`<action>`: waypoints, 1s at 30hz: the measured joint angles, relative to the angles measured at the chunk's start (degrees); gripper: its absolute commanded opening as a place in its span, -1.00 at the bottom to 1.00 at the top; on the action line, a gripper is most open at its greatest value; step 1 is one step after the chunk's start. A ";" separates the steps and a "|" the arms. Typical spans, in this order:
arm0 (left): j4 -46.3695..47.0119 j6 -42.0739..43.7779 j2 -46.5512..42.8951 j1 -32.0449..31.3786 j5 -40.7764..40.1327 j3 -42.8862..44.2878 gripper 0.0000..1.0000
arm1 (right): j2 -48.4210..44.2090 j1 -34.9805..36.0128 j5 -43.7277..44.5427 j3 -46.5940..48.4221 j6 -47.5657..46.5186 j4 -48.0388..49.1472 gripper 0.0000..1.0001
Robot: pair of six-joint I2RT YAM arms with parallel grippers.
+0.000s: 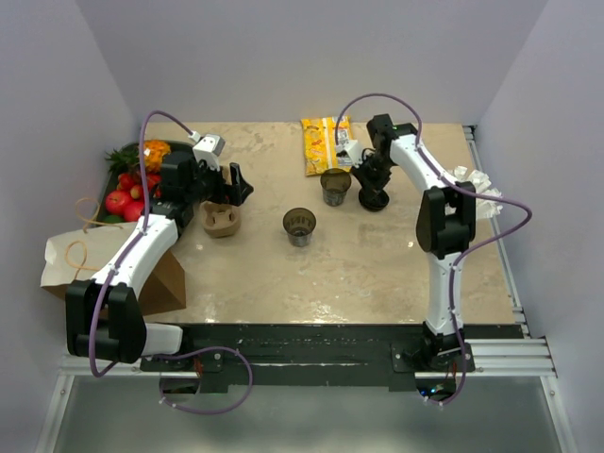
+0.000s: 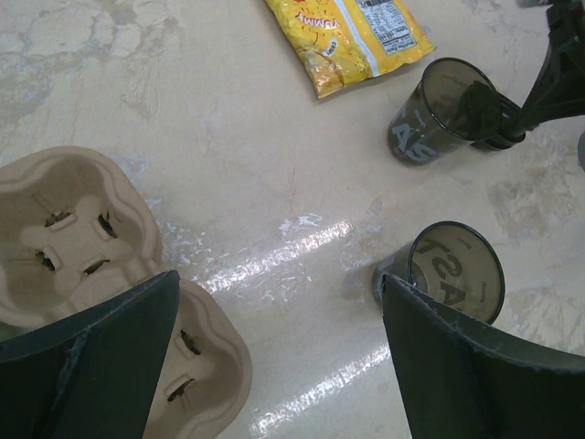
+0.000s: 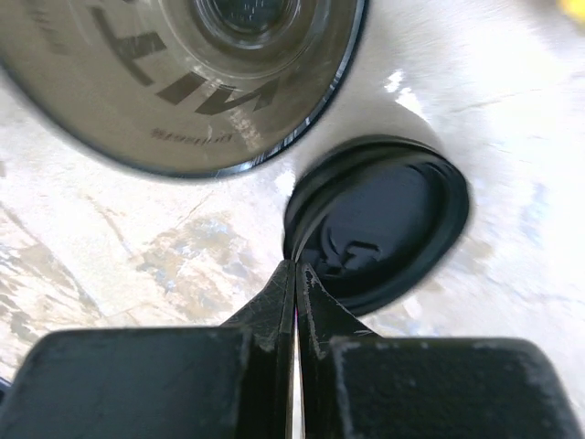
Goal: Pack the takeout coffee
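step: The right gripper (image 3: 294, 274) is at the black lid (image 3: 384, 224) lying on the table (image 1: 377, 274), just beside the far cup (image 1: 335, 186); this looks like the lid pickup, ahead of capping a cup.

right gripper: Its fingers are pressed together with no gap between them, tips at the lid's rim. Whether the rim is actually pinched or the tips merely touch it cannot be told from the wrist view.

left gripper: The left gripper (image 2: 274, 357) is spread wide and holds nothing; it hovers over the cardboard carrier (image 2: 82, 238), touching neither it nor a cup.

cups: Two dark translucent cups stand upright and uncapped on the table, apart from each other; the near cup (image 1: 300, 226) sits mid-table between the carrier and the far cup. Neither is in the carrier.

other things: A yellow packet (image 1: 321, 143) lies beyond the far cup; a paper bag (image 1: 104, 260) sits at the left edge.

next move: If the lid is gripped, it likely needs lifting level and centring over the far cup's mouth before pressing down. If not, the fingers would have to reopen and take the rim properly.

progress: Early, judging by uncapped cups and an unfilled carrier.
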 measured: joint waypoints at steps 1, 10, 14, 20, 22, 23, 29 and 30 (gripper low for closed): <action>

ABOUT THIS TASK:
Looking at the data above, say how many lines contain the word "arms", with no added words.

TASK ANSWER:
2